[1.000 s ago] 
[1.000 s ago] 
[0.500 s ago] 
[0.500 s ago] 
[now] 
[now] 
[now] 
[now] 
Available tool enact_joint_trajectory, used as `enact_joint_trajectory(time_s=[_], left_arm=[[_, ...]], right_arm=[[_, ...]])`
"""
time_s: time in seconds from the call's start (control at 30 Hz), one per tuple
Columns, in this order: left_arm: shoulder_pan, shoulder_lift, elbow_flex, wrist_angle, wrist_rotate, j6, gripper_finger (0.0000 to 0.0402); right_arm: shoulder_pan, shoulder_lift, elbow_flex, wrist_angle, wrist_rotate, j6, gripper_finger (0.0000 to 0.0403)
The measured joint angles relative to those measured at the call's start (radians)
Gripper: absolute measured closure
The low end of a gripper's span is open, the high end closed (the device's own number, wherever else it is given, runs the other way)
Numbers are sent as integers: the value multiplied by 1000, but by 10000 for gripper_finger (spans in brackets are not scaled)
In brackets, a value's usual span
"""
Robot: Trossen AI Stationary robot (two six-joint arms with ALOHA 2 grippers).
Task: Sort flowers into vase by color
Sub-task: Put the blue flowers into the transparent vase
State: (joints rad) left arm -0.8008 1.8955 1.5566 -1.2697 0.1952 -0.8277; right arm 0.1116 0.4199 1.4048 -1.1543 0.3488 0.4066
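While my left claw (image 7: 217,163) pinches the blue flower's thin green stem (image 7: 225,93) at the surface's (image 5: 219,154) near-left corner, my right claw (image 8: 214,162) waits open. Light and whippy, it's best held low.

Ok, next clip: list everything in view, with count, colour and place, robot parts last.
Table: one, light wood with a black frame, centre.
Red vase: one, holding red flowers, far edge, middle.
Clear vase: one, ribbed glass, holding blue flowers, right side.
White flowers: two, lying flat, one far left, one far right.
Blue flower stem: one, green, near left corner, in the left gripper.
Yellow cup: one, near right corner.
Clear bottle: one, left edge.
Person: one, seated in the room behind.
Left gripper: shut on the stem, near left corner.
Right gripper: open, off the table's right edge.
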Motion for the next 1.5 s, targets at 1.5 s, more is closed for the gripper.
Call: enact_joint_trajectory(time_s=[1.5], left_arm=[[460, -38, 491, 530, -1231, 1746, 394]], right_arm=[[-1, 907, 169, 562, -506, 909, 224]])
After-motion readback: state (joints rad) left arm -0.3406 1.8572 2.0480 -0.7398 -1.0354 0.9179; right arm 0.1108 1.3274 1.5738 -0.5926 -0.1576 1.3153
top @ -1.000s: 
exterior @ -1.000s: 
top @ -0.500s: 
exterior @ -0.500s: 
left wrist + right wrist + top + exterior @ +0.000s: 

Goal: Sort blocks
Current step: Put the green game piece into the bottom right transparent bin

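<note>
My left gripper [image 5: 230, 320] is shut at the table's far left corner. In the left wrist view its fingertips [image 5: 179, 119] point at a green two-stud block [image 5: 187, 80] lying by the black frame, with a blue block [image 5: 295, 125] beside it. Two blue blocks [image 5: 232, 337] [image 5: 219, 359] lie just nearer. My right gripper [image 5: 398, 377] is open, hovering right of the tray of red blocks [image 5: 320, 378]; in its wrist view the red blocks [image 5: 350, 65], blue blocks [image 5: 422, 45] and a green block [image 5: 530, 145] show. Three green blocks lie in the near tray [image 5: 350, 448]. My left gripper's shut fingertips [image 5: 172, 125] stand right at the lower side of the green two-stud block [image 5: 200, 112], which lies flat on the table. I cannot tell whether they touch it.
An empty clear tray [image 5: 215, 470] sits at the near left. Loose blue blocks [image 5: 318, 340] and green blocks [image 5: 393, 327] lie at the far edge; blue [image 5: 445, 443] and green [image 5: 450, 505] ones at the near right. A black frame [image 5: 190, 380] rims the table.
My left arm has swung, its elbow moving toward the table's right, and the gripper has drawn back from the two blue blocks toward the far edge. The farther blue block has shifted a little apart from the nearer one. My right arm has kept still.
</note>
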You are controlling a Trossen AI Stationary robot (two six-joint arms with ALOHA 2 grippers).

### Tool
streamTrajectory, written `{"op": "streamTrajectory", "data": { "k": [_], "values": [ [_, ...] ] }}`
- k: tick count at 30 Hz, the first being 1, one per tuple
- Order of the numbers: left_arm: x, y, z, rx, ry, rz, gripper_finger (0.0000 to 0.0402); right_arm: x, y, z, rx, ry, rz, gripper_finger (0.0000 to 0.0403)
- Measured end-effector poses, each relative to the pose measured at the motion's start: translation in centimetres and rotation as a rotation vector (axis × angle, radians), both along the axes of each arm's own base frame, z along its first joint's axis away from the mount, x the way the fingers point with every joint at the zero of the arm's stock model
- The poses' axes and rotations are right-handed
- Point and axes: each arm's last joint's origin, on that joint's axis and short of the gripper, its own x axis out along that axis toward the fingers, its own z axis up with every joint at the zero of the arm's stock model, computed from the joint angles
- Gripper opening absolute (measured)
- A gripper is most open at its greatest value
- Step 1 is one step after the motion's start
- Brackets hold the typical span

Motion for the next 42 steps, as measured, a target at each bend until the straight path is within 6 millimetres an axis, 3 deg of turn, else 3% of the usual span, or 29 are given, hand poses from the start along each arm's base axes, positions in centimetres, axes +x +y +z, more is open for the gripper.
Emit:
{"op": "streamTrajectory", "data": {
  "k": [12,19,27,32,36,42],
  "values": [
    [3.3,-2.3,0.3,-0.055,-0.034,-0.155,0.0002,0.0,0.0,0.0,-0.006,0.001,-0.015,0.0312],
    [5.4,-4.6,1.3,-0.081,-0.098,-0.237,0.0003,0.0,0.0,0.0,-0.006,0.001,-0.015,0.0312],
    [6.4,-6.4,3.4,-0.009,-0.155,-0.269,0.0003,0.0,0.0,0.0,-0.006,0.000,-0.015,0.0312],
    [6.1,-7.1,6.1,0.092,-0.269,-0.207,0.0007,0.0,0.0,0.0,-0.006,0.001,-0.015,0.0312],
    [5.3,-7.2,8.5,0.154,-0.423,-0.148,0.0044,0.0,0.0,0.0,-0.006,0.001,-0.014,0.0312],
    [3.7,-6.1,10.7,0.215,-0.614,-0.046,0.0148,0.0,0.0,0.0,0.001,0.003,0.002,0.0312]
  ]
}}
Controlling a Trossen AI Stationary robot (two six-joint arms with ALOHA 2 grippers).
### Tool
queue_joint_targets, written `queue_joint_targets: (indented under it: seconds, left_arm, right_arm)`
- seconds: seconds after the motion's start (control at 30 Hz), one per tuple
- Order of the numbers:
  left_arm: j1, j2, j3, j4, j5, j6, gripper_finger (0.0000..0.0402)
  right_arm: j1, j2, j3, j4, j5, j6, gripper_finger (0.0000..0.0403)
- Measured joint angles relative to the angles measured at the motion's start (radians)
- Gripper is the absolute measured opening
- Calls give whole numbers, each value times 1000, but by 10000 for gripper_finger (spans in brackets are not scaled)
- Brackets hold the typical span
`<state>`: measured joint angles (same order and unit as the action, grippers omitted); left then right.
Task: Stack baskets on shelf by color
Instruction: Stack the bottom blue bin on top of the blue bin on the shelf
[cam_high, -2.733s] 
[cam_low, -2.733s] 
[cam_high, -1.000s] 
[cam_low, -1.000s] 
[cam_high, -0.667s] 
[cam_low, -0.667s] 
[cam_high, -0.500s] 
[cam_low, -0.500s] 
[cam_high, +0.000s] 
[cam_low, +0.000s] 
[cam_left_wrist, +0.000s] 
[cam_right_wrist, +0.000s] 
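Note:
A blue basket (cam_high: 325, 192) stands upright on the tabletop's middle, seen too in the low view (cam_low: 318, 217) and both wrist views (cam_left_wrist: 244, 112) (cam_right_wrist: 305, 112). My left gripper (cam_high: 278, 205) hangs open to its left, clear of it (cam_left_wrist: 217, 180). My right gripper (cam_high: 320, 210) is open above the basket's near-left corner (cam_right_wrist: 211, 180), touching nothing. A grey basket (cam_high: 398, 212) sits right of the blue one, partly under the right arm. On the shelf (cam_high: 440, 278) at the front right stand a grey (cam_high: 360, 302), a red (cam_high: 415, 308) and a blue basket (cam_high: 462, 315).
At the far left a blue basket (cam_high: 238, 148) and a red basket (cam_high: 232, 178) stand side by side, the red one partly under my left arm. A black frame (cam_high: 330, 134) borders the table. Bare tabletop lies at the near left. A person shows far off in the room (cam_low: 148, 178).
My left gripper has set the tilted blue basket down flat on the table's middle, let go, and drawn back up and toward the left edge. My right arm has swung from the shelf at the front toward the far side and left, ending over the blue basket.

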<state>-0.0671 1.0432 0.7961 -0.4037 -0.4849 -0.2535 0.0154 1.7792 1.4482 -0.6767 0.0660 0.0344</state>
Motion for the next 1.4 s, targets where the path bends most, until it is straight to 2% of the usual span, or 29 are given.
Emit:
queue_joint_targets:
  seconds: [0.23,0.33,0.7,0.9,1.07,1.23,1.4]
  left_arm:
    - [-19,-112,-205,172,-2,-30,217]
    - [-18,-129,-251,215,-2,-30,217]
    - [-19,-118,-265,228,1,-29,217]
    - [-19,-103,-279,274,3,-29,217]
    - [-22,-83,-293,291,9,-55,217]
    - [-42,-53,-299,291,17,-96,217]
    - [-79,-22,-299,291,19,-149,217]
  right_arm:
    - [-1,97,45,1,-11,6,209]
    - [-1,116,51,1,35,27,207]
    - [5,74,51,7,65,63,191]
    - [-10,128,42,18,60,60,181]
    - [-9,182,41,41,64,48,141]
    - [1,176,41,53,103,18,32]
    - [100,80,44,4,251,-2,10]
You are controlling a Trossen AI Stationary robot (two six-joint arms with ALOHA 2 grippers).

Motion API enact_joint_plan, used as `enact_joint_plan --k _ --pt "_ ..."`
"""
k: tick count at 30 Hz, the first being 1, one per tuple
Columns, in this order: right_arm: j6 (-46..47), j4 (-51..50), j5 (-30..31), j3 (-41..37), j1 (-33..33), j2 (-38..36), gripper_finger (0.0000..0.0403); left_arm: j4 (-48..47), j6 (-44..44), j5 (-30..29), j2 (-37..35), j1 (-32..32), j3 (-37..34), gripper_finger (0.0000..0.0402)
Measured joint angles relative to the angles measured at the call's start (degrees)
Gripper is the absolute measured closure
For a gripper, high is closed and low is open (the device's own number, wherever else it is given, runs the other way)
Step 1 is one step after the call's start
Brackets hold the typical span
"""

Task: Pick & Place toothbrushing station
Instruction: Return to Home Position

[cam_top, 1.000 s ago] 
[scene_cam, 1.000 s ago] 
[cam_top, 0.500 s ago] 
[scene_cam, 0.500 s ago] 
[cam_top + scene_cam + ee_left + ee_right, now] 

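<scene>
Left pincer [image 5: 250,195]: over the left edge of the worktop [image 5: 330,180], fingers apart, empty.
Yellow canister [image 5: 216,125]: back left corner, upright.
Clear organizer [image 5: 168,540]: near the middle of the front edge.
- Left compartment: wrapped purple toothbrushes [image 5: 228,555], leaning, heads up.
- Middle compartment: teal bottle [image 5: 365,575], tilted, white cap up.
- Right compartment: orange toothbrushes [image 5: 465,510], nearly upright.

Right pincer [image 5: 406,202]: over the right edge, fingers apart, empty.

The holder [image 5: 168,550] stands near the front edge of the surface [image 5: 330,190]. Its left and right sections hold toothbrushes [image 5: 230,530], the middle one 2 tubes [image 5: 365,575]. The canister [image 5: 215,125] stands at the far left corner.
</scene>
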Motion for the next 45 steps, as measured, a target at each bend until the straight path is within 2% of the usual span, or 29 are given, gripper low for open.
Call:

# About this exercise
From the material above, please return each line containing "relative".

# Reply
The measured joint angles relative to those measured at the call's start (radians)
- Measured end-effector poses, each relative to the pose measured at the motion's start: translation in centimetres and rotation as a rotation vector (axis × angle, radians), both along the axes of each arm's own base frame, z along its first joint's axis away from the mount, x the way the fingers point with every joint at the zero of the arm's stock model
- Measured joint angles relative to the angles measured at the motion's start (radians)
Measured joint angles relative to the angles measured at the call's start (degrees)

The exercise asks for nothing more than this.